● **Task to complete**
Range to output from the entries below: the line containing "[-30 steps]" through the line containing "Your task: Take". Set it down exactly, ends included, nothing else.

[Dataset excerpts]
════

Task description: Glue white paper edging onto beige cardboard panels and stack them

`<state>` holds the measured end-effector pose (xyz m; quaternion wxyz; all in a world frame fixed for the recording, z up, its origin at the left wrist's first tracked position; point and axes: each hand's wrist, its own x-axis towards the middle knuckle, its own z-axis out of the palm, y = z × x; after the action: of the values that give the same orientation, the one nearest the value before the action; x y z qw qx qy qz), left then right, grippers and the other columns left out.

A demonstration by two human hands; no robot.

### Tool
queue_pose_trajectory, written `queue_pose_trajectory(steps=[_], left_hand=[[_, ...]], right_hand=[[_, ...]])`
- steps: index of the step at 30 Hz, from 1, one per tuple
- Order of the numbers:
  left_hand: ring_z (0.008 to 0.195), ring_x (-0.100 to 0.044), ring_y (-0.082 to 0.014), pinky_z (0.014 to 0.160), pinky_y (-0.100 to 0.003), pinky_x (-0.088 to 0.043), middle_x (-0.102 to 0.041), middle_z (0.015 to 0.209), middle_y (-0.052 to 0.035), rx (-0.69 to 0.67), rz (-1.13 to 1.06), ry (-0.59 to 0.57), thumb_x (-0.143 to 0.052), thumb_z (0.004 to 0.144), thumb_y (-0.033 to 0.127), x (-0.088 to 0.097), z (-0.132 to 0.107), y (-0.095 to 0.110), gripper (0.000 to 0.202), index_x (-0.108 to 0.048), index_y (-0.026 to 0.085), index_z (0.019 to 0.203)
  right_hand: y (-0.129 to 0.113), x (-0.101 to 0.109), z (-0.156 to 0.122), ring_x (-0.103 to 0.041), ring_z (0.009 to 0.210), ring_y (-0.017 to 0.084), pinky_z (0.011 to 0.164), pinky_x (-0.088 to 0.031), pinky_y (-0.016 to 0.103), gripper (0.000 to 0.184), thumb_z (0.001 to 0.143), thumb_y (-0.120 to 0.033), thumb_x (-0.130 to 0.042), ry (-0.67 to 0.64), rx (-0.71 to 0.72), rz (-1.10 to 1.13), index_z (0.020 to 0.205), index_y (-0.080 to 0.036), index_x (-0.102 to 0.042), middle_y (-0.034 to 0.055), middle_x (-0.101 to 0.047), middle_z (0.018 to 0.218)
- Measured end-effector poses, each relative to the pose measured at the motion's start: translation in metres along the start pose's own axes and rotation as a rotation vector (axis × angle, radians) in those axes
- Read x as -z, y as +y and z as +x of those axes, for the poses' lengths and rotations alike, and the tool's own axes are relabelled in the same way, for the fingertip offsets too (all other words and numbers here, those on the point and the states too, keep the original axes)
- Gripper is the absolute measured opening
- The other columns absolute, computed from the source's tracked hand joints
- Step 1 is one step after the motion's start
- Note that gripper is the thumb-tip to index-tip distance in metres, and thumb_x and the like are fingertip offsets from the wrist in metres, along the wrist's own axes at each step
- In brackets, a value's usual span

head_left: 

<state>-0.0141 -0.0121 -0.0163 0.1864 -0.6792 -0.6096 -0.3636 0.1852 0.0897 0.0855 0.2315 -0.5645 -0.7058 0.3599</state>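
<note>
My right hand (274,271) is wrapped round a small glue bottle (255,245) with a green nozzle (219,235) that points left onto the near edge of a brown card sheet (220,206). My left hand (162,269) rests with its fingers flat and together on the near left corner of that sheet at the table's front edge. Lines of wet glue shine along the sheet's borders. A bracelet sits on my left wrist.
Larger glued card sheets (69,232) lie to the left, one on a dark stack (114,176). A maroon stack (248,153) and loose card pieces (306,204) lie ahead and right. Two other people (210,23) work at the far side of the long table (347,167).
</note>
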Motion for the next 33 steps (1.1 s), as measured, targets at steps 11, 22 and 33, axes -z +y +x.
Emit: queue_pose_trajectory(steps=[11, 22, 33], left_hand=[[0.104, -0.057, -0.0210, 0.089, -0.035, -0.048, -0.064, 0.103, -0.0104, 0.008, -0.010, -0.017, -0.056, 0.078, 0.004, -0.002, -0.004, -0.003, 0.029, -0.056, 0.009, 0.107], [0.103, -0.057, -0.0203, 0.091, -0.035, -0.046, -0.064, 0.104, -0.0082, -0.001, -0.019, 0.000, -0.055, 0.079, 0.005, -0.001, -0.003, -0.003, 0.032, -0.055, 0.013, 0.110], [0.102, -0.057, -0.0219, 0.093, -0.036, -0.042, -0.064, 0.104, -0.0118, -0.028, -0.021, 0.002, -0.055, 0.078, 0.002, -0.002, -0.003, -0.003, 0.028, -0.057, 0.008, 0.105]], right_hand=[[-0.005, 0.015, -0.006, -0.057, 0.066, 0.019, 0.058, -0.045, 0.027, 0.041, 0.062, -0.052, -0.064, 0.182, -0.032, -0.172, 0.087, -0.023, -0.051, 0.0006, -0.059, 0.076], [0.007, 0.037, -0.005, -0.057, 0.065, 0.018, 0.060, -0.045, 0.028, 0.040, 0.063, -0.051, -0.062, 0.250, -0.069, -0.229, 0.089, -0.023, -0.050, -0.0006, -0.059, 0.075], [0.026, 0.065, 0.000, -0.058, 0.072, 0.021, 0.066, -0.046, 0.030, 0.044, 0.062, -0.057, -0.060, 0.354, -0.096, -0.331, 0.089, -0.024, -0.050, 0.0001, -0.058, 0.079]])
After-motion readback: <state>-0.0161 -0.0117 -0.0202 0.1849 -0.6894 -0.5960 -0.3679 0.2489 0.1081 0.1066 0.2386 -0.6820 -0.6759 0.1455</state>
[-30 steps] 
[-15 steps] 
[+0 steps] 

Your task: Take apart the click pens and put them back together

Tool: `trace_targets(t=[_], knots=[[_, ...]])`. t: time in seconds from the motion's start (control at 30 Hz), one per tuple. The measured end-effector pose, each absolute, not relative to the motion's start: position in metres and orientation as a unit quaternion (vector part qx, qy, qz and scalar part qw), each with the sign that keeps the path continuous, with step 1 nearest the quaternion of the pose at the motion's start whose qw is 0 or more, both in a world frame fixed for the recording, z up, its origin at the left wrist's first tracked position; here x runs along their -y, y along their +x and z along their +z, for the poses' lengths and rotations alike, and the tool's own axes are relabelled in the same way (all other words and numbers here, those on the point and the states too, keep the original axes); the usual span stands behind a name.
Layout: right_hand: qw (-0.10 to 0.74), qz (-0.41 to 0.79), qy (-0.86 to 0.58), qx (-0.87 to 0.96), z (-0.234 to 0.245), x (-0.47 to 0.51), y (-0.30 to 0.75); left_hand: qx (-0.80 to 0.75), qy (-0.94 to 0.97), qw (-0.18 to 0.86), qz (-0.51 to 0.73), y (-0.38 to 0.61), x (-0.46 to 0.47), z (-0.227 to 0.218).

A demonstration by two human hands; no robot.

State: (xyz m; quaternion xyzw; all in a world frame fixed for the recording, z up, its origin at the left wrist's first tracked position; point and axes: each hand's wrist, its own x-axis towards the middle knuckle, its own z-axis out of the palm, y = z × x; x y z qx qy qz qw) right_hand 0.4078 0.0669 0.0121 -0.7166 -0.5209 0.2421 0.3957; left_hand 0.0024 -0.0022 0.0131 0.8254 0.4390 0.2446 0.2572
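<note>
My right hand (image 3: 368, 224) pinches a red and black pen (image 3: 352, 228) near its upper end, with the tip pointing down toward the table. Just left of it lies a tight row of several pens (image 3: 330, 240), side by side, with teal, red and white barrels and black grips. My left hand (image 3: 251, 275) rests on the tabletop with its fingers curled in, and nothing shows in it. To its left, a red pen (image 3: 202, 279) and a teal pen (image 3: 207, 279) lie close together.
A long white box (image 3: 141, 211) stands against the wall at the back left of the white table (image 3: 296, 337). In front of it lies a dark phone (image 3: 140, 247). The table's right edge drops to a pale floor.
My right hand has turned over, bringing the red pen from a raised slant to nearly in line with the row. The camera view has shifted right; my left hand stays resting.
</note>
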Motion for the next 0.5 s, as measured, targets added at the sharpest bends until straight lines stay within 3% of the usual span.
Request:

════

● **Exercise output**
[-30 steps] 
[-15 steps] 
[+0 steps] 

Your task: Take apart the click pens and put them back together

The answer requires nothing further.